コチラすぐ近くに生えていた幼菌。何だこの適当さ溢れるカラーリングは。 こうして見ると柄の上部が赤色を帯びるって特徴が分かりやすいですね。 色んなイグチを見て来ましたが、ここまで色合いと言うか配色に違和感のある種は珍しいです。

■ 2013年09月22日 撮影

初発見時はヒョロヒョロで被写体としては不十分でした。 しかし実況中に以前と同じ場所を訪れた際に再会を果たしました。 最初は近くにオオコゲチャイグチがあったのでこれもソレだと思いました。 しかしどう考えても色が白すぎるので不審に思って裏返してみたところ・・・。


■ 2013年09月22日 撮影

裏返してみるとなんと管孔が真っ赤!まさかまた出会えるとは! しかもここ過去最大の群生地!周囲には2〜30株はあったと思います。 毎年見に行く場所なので覚えましたよ。次の夏も群生に出会いたいですね。

■ 2014年07月26日 撮影

久々に出会えました。昨年ほどの数は見られませんでしたが、ひとまず満足。


■ 2014年07月26日 撮影

もう裏側をわざわざ見なくても傘のこの独特な色合いで分かるんですけどね。 何度見てもやっぱりこの傘の色からこの裏側の赤色は想像できませんよね。 ちなみに右側にチラッと写っているのは鉄筋です。 本種はどうも傾斜地が好きな印象を受けますね。 ここも人の手が入った斜面の際で、鉄筋は砕けて露出したようです。

■ 2020年07月23日 撮影

2013年に訪れた場所、「初実況の山」へ7年振りに分け入りました。 ちゃんと待っていてくれたのですね・・・高校入学から四年制大学卒業くらいの期間がありますけど。 この年は梅雨以降の雨が少なく、発生は小規模でしたが、再会は嬉しいですね。


■ 2020年07月23日 撮影

相変わらずの粉っぽい質感。

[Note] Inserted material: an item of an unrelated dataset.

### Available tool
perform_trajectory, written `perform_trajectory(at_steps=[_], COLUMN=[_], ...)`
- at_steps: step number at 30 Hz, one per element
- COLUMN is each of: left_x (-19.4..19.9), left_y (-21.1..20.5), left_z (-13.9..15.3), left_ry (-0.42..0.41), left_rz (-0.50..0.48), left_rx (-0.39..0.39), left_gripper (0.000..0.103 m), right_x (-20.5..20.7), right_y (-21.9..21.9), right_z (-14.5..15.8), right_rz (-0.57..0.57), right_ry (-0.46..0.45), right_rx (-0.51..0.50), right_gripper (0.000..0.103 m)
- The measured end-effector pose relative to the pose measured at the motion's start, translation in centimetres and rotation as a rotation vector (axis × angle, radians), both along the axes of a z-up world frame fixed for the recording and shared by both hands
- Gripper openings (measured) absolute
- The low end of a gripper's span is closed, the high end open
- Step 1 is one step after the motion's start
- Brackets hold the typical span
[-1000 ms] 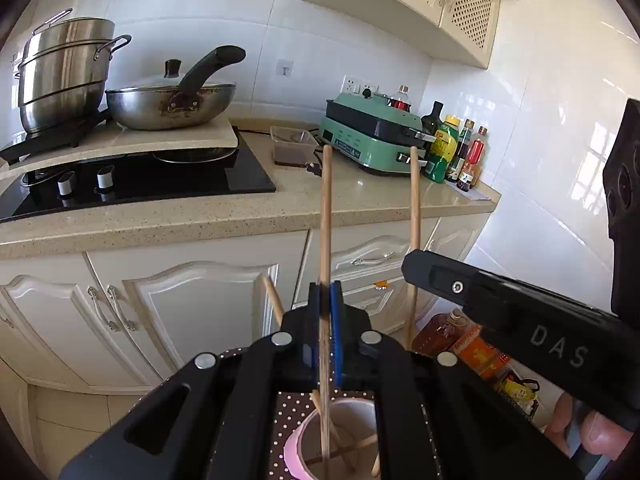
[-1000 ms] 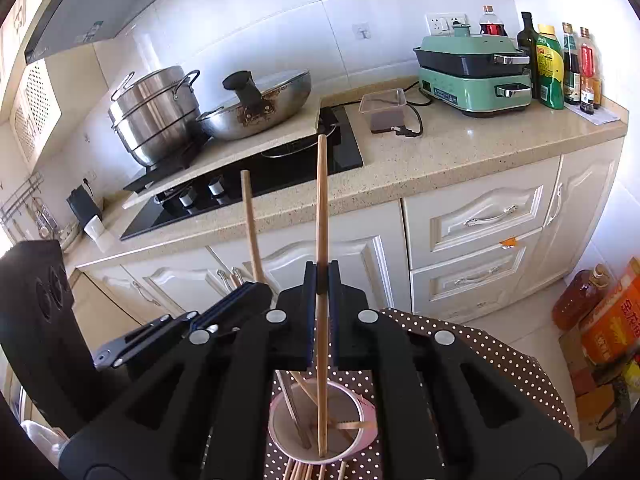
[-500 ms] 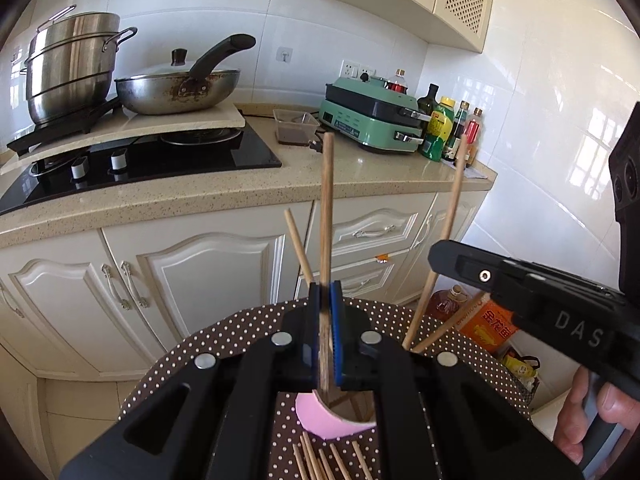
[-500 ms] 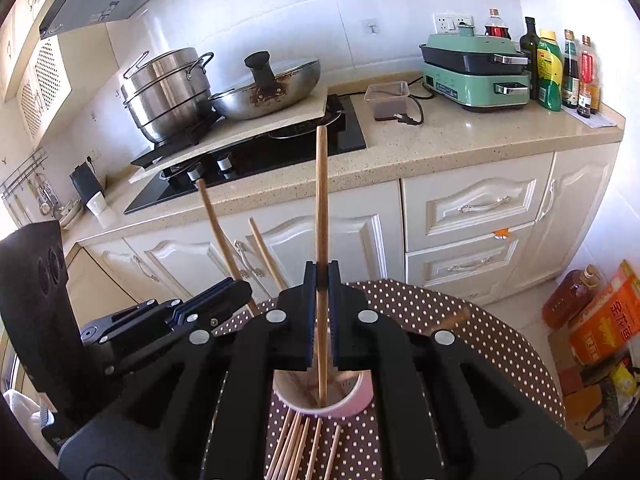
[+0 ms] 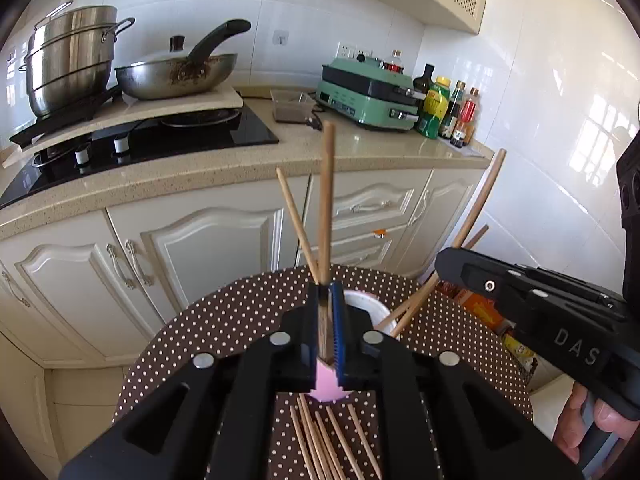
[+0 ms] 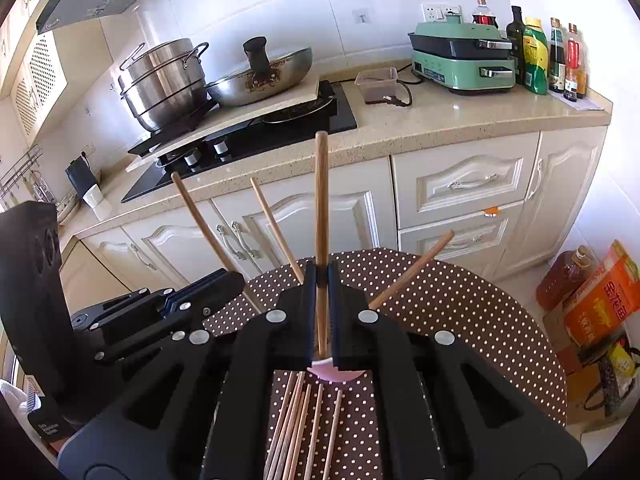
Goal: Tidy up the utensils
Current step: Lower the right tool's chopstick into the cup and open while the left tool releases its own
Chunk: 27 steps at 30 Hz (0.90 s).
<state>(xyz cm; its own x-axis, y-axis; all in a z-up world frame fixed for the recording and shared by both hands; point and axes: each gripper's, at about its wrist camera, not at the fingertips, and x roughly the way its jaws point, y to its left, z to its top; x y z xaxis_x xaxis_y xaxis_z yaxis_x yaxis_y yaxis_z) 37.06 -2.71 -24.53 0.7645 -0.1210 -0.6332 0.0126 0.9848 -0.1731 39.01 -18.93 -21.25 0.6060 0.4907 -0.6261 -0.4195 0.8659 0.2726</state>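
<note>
Both my grippers, left gripper [image 5: 329,320] and right gripper [image 6: 321,308], clench one upright wooden chopstick [image 5: 326,208] each, above the pink cup [image 5: 326,388].

The pink cup [image 5: 362,308] is mostly hidden behind the left gripper [image 5: 329,320], and in the right wrist view only a sliver of it shows at lower centre behind the right gripper [image 6: 320,312]. The loose chopsticks [image 6: 304,432] on the dotted table [image 6: 460,312] run off the bottom edge. The bottle [image 5: 468,114] labels at upper right are too small to read.
</note>
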Motion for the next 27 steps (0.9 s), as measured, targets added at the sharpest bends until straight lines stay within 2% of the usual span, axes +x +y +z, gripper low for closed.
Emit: perform_trajectory(at_steps=[1, 2, 21, 27], left_x=[-0.1, -0.3, -3.5, -4.2], left_y=[0.0, 0.1, 2.3, 2.5], left_z=[0.0, 0.0, 0.6, 0.9], left_ry=[0.004, 0.005, 0.043, 0.034], left_rz=[0.002, 0.006, 0.096, 0.112], left_rx=[0.0, 0.0, 0.007, 0.021], left_gripper=[0.023, 0.025, 0.038, 0.042], right_x=[-0.1, -0.2, -1.6, -2.0], right_y=[0.0, 0.0, 0.8, 0.9], right_z=[0.0, -0.1, -2.0, -1.9], right_rz=[-0.001, -0.001, 0.002, -0.03], right_ry=[0.002, 0.002, 0.054, 0.054], right_rx=[0.0, -0.003, -0.04, -0.046], right_gripper=[0.006, 0.006, 0.006, 0.007])
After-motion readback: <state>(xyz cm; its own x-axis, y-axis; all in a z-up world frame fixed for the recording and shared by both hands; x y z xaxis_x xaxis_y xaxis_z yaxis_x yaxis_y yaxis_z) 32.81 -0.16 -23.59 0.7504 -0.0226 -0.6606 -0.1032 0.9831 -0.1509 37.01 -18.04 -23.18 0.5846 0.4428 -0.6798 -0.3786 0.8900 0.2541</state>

コレ見ると本種だなぁって思えますね。 ヌメるわけでもなく亀甲状にヒビ割れるわけでもなく、カビてるようでカビてない。 確かにヤマドリタケ属とされる種とは少し異なる印象ですよね。


■ 2020年07月23日 撮影

裏返してみるとやっぱり赤い管孔。この裏表のギャップは本種ならでは! せっかくなので「ナガエ」と書いておきました。 本種には傘が濃色のタイプが存在しており、掲載されている図鑑もあります。 地元で見られるのはもっぱら傘の色が薄いタイプ。 どっちがホロタイプ(基準)なのかは不明だそうです。そっちも見てみたいなぁ。

■ 2020年09月21日 撮影

急斜面の下に何か大きなイグチがあるなと思い望遠してみて本種だと分かりました。 裏側を見ずに判断するのは如何なものかとは思いますが、本種は大丈夫な気がしています。 個人的に、ですけどね。